An 84-year-old male with past medical history of Ta Low-grade urothelial cell carcinoma (UCC) diagnosed in 2020 via TURBT without recurrence, BPH, and aortic stenosis s/p aortic valve replacement presented secondary to new onset gross hematuria plus severe left sided flank pain. Examination showed a male in no acute distress with a benign abdominal exam. Creatinine was 2.7, increased from a baseline of 1.7. Hemoglobin was 12.4 which was consistent with the patient’s baseline. Vitals signs were within normal limits. CT of the abdomen and pelvis without contrast showed multiple areas of hyperechogenicity within the left collecting system accompanied with mild left hydroureteronephrosis. The patient then underwent cystoscopy and left retrograde pyelogram (Figure 1). Given intraoperative findings, a left ureteral stent was placed with a foley catheter. Several days later, diagnostic ureteroscopy was performed. No fistula was identified, but rather, an upper pole papillary lesion measuring 2cm. Endoscopic biopsy was performed revealing papillary renal cell carcinoma (RCC), Furhman grade 2. The patient did ultimately undergo robotic assisted laparoscopic left radical nephrectomy with final pathology showing a 2cm papillary mass extending into the collecting system, consistent with pT3a papillary RCC, Furhman grade 3.

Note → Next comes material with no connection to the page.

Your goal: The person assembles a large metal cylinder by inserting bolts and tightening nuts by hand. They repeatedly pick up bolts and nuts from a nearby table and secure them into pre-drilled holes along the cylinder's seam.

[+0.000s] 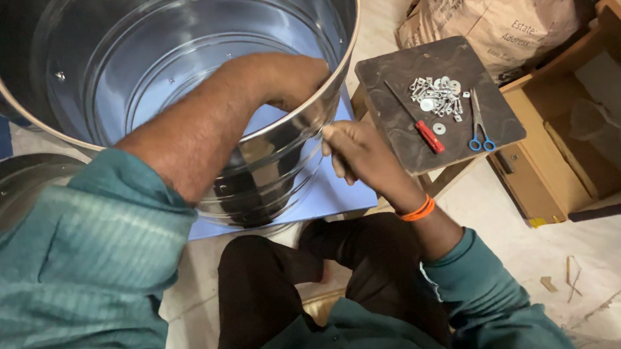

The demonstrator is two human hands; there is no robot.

Discussion: This is an unusual occurrence of a suspected venocalyceal fistula. Exact etiology is often unknown, but venocalyceal fistulas have been reported to occur after renal transplantation and percutaneous nephrolithotomy, or from chronic ureteral obstruction [1-3]. We hypothesize that the obstruction from the lesion increased intra-calyceal pressure greatly enough to induce a small fistulous connection. Given the degree of contrast passage into the renal vein, we suspect there was a small venocalyceal fistula that resolved with ureteral stenting and collecting system decompression. The management of venocalyceal fistulas can often be conservative and requires treatment of the underlying issue, such as in this rare scenario.
Conclusion: This is an exceptionally rare retrograde pyelogram finding of a venocalyceal fistula in the setting of malignant obstruction. The case details a fascinating imaging finding and correlative management which can assist future decision-making for clinicians in similar, and perhaps unexpected, scenarios.